For purposes of determining whether a Rating Decline shall have occurred
pursuant to clause (i), the rating initially assigned by any Rating Agency
engaged by Kmart pursuant to clause (ii) to replace any rating withdrawn or
otherwise terminated by Moody's or S&P shall be compared to the last rating
assigned by Moody's or S&P, as the case may be, to determine if the
circumstances described in (i)(a) or (b) exist.



            "Reinvestment Yield" means with respect to the Called Principal,
the sum of (x) the yield to maturity implied by the following: (i) the yields
reported, as of 10:00 a.m. (New York City time) on the third Business Day
preceding the Purchase Date with respect to such Called Principal, on the
display designated as "Page 678" on the Telerate Service (or such other display
as may replace Page 678 on the Telerate Service) for actively traded U.S.
Treasury securities having a maturity equal (as near as practicable) to the
Remaining Average Life of the Called Principal being paid or prepaid as of such
Purchase Date, or (ii) if such yields shall not



                                     -3-
<PAGE>   4

be reported as of such time or the yields reported as of such time shall not be
ascertainable, the Treasury Constant Maturity Series yields reported, for the
latest day for which such yields shall have been so reported as of the third
Business Day preceding the Purchase Date with respect to such Called Principal,
in Federal Reserve Statistical Release H.15 (519) (or any comparable successor
publication) for actively traded U.S. Treasury securities having a constant
maturity equal (as near as practicable) to the Remaining Average Life of the
Called Principal being paid or prepaid as of such Purchase Date and (y) fifty
(50) basis points.
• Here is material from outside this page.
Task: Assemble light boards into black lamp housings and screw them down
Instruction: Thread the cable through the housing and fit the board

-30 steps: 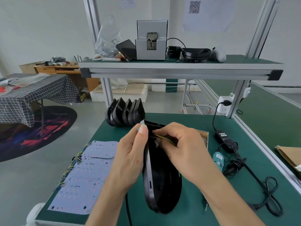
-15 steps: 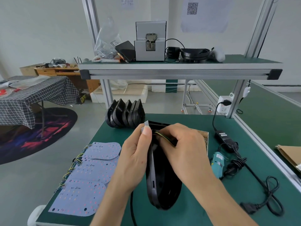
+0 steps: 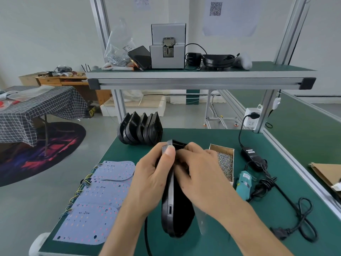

Such implied yield shall be determined, if necessary, by (a)
converting U.S. Treasury bill quotations to bond-equivalent yields in
accordance with accepted financial practice and (b) interpolating linearly
between reported yields.



            "Remaining Average Life" means, with respect to any amount of
Called Principal of the Bonds, the number of years (calculated to the nearest
one-twelfth year) obtained by dividing (i) such Called Principal into (ii) the
sum of the products obtained by multiplying (a) each Remaining Scheduled
Payment of such Called Principal (but not of interest thereon) by (b) the
number of years (calculated to the nearest one-twelfth year) which will elapse
between the Purchase Date with respect to such Called Principal and the
scheduled due date of such Remaining Scheduled Payment.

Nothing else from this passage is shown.